[Records from a data source]
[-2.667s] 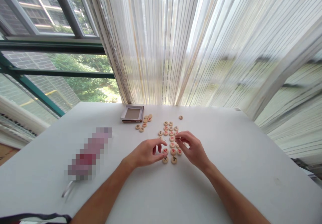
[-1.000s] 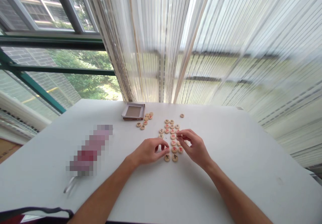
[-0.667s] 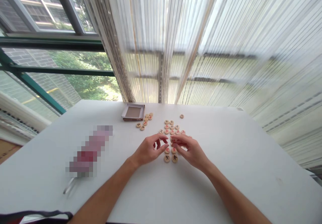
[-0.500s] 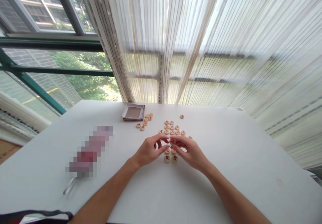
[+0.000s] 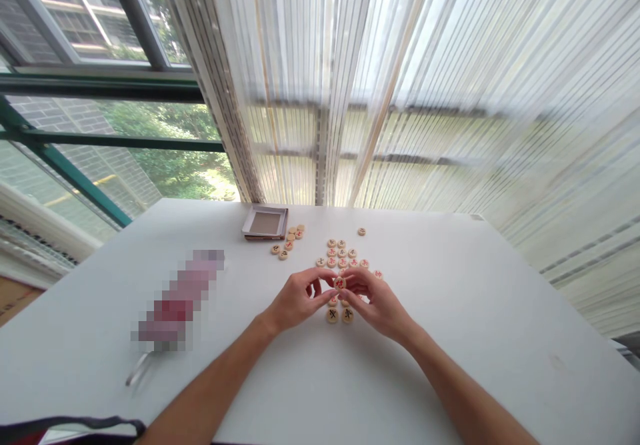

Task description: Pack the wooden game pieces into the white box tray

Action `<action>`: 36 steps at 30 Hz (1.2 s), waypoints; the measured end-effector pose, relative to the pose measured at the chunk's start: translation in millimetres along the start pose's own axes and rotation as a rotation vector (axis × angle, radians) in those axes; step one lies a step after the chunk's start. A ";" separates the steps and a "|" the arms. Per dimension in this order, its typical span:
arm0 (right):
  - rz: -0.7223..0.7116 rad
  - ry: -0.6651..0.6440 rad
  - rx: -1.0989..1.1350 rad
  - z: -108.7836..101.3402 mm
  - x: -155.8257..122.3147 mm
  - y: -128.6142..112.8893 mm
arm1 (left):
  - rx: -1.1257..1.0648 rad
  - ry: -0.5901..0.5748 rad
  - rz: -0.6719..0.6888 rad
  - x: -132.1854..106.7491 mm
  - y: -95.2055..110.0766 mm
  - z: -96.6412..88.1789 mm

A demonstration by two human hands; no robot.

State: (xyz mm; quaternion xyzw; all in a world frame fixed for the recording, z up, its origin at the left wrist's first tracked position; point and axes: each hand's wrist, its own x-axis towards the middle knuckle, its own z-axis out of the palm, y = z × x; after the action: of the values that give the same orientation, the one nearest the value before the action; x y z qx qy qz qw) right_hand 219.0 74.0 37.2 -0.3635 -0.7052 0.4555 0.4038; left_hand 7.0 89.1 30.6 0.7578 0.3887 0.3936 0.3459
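The left hand (image 5: pixel 294 298) and right hand (image 5: pixel 381 298) pinch a red-marked disc (image 5: pixel 340 284), with a shallow box (image 5: pixel 265 223) at its ten o'clock.

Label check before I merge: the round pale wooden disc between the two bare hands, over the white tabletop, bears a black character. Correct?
No: in the head view, the character on the round pale wooden disc is red, not black. The rest stands: it is between the bare left hand and bare right hand, over the white tabletop.
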 end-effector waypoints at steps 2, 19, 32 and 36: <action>-0.003 0.002 0.005 0.4 0.3 -0.2 | -0.008 -0.005 -0.007 0.3 1.0 -0.3; -0.018 0.031 -0.073 -0.3 1.1 2.6 | -0.034 0.003 -0.019 0.6 2.3 1.1; -0.009 0.045 -0.052 0.3 1.6 0.3 | -0.027 -0.022 0.003 -0.7 0.6 1.6; 0.027 0.053 -0.052 1.0 1.8 1.1 | -0.025 -0.053 0.025 -2.2 0.4 3.3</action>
State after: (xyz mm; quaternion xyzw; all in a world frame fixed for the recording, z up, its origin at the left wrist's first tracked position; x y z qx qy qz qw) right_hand 217.5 75.6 36.3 -0.3951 -0.7011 0.4325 0.4065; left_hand 9.2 86.3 28.7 0.7685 0.3651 0.3824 0.3605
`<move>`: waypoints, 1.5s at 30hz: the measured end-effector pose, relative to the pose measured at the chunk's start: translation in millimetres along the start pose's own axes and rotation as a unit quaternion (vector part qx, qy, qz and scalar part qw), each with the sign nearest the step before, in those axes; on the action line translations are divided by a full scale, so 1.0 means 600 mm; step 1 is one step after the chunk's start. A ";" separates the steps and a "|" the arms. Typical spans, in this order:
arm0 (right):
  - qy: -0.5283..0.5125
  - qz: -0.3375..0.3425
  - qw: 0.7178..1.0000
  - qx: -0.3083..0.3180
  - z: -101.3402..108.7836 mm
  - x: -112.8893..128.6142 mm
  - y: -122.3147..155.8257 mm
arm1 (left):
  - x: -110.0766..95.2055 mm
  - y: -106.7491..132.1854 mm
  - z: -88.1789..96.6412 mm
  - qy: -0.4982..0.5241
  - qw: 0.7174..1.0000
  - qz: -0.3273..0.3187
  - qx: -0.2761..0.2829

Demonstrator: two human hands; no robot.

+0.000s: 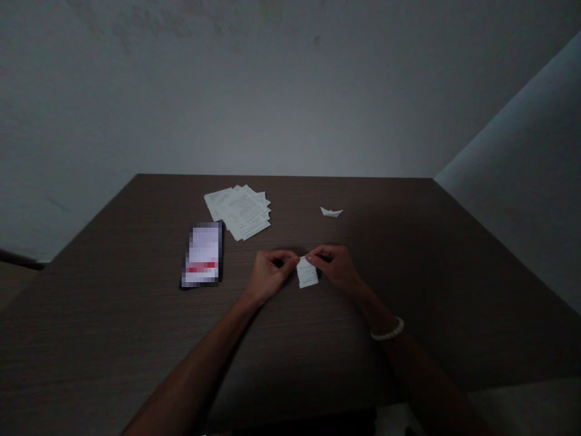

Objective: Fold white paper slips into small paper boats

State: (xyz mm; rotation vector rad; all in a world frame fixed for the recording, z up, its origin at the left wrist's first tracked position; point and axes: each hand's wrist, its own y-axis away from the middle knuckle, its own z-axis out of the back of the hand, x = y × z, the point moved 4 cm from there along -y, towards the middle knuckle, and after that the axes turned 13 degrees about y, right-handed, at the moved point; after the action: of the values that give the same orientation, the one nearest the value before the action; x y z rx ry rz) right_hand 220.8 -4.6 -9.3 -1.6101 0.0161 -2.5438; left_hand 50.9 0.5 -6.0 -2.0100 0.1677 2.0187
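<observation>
A small piece of white printed paper (308,275) hangs between my two hands, over the middle of the table. At its upper left corner, my left hand (271,272) pinches it between thumb and fingers. My right hand (334,266) grips the top edge on the other side, thumb facing me. Both sets of fingertips are close together and cover the paper's upper corners. Whether the paper is folded in layers I cannot tell. Beyond my right hand, a small folded paper boat (331,212) sits on the table, touched by neither hand.
Several printed sheets (240,209) lie fanned out at the back left. Nearer me is a tablet or phone (202,254) with a lit, pixelated screen. The dark wooden table (113,242) meets a pale wall (281,91) behind; another wall (521,151) stands at right.
</observation>
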 end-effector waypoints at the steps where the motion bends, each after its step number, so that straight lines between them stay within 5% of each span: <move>1: -0.002 -0.004 1.000 0.000 0.002 -0.001 0.000 | 0.000 0.000 0.000 0.003 1.000 0.001 0.000; 14: 0.040 0.008 0.999 0.019 0.005 -0.006 -0.002 | 0.007 -0.007 0.001 -0.008 1.000 0.016 0.018; 25: 0.267 0.047 0.962 0.019 0.004 0.004 0.000 | 0.008 -0.011 0.002 -0.213 0.976 0.017 0.043; 32: 0.320 0.045 0.946 -0.016 -0.002 0.003 -0.002 | -0.001 -0.013 -0.001 -0.335 0.942 0.008 0.024; 45: 0.352 0.084 0.931 -0.035 -0.003 0.009 0.000 | -0.002 -0.009 -0.003 -0.354 0.934 -0.054 -0.003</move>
State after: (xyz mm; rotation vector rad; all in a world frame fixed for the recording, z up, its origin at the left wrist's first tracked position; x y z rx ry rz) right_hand 217.0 -5.2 -5.4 -0.5928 0.3008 -2.8420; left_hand 54.2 5.2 -4.2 -1.1427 -0.1014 2.5079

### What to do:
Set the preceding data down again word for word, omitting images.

### Problem solution:
[-2.667s] 
[-1.000s] 
[-0.667s] 
[-0.500s] 
[+0.000s] 

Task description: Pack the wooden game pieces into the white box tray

Action `<action>`: 36 steps at 30 Hz (1.2 s), waypoints; the measured end-effector pose, relative to the pose measured at the chunk's start: translation in millimetres along the start pose's own axes and rotation as a rotation vector (axis × angle, radians) in those axes; step one lies a step after the chunk's start. A ";" separates the steps and a "|" the arms. Per dimension in this order, its typical span:
arm0 (right):
  - rz: -0.7223..0.7116 rad
  - ry: -0.6651..0.6440 rad
  - rx: -1.0989..1.1350 rad
  - z: -108.7836..101.3402 mm
  - x: -155.8257..122.3147 mm
  - y: -128.6142..112.8893 mm
arm1 (left):
  - rx: -1.1257..1.0648 rad
  - ry: -0.5901..0.5748 rad
  - rz: -0.6719..0.6888 rad
  - x: -132.1854..106.7491 mm
  - y: -95.2055..110.0766 mm
  - z: -96.6412..88.1789 mm

A demonstration by two human hands; no robot.

State: (xyz mm; quaternion xyzw; all in a world frame fixed for the recording, z up, its origin at the left wrist's first tracked position; point and axes: each hand's wrist, its own x-axis towards the middle knuckle, its own z-axis out of the palm, y = z × x; after the action: of the values that give the same orientation, the one nearest the value before the action; x y z qx qy qz qw) right_hand 219.0 74.0 37.2 -0.3635 -0.7052 0.4555 0.4038; left_hand 7.0 89.1 30.6 0.7578 0.3887 0.3936 0.3459
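The left hand (image 5: pixel 294 298) and right hand (image 5: pixel 381 298) pinch a red-marked disc (image 5: pixel 340 284), with a shallow box (image 5: pixel 265 223) at its ten o'clock.

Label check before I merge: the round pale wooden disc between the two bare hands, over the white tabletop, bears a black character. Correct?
No: in the head view, the character on the round pale wooden disc is red, not black. The rest stands: it is between the bare left hand and bare right hand, over the white tabletop.
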 end-effector waypoints at steps 2, 19, 32 and 36: <action>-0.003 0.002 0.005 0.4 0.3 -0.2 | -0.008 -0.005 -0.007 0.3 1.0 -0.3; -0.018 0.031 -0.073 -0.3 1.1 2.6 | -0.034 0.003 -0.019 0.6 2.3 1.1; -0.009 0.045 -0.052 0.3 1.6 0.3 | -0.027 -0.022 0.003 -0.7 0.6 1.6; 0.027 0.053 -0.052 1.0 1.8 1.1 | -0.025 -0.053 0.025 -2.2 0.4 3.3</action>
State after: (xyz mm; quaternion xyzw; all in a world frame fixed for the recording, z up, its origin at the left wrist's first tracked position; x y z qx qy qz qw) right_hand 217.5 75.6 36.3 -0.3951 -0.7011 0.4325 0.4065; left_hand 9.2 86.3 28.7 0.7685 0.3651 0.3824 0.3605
`<move>`: waypoints, 1.5s at 30hz: the measured end-effector pose, relative to the pose measured at the chunk's start: translation in millimetres along the start pose's own axes and rotation as a unit quaternion (vector part qx, qy, qz and scalar part qw), each with the sign nearest the step before, in those axes; on the action line translations are divided by a full scale, so 1.0 means 600 mm; step 1 is one step after the chunk's start. A ";" separates the steps and a "|" the arms. Typical spans, in this order:
arm0 (right):
  - qy: -0.5283..0.5125
  - qz: -0.3375..0.3425
  - qw: 0.7178..1.0000
  - qx: -0.3083..0.3180
  - z: -101.3402..108.7836 mm
  - x: -112.8893..128.6142 mm
  - y: -122.3147..155.8257 mm
arm1 (left):
  - x: -110.0766..95.2055 mm
  - y: -106.7491..132.1854 mm
  - z: -88.1789..96.6412 mm
  - qy: -0.4982..0.5241
  - qw: 0.7174..1.0000
  - qz: -0.3273..0.3187
  - qx: -0.2761..0.2829

Demonstrator: two human hands; no robot.

+0.000s: 

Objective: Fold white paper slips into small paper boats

State: (xyz mm; rotation vector rad; all in a world frame fixed for the recording, z up, its origin at the left wrist's first tracked position; point and axes: each hand's wrist, its own y-axis away from the middle knuckle, its own z-axis out of the back of the hand, x = y × z, the point moved 4 cm from there along -y, towards the middle knuckle, and after that the axes turned 13 degrees about y, right-handed, at the moved point; after the action: of the values that give the same orientation, the one nearest the value before the action; x y z rx ry rz) right_hand 220.8 -4.6 -9.3 -1.6101 0.0161 -2.5438; left_hand 50.9 0.5 -6.0 -2.0100 0.1677 2.0187
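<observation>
A small piece of white printed paper (308,275) hangs between my two hands, over the middle of the table. At its upper left corner, my left hand (271,272) pinches it between thumb and fingers. My right hand (334,266) grips the top edge on the other side, thumb facing me. Both sets of fingertips are close together and cover the paper's upper corners. Whether the paper is folded in layers I cannot tell. Beyond my right hand, a small folded paper boat (331,212) sits on the table, touched by neither hand.
Several printed sheets (240,209) lie fanned out at the back left. Nearer me is a tablet or phone (202,254) with a lit, pixelated screen. The dark wooden table (113,242) meets a pale wall (281,91) behind; another wall (521,151) stands at right.
</observation>
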 end-effector waypoints at the steps where the motion bends, each after its step number, so that straight lines between them stay within 5% of each span: <move>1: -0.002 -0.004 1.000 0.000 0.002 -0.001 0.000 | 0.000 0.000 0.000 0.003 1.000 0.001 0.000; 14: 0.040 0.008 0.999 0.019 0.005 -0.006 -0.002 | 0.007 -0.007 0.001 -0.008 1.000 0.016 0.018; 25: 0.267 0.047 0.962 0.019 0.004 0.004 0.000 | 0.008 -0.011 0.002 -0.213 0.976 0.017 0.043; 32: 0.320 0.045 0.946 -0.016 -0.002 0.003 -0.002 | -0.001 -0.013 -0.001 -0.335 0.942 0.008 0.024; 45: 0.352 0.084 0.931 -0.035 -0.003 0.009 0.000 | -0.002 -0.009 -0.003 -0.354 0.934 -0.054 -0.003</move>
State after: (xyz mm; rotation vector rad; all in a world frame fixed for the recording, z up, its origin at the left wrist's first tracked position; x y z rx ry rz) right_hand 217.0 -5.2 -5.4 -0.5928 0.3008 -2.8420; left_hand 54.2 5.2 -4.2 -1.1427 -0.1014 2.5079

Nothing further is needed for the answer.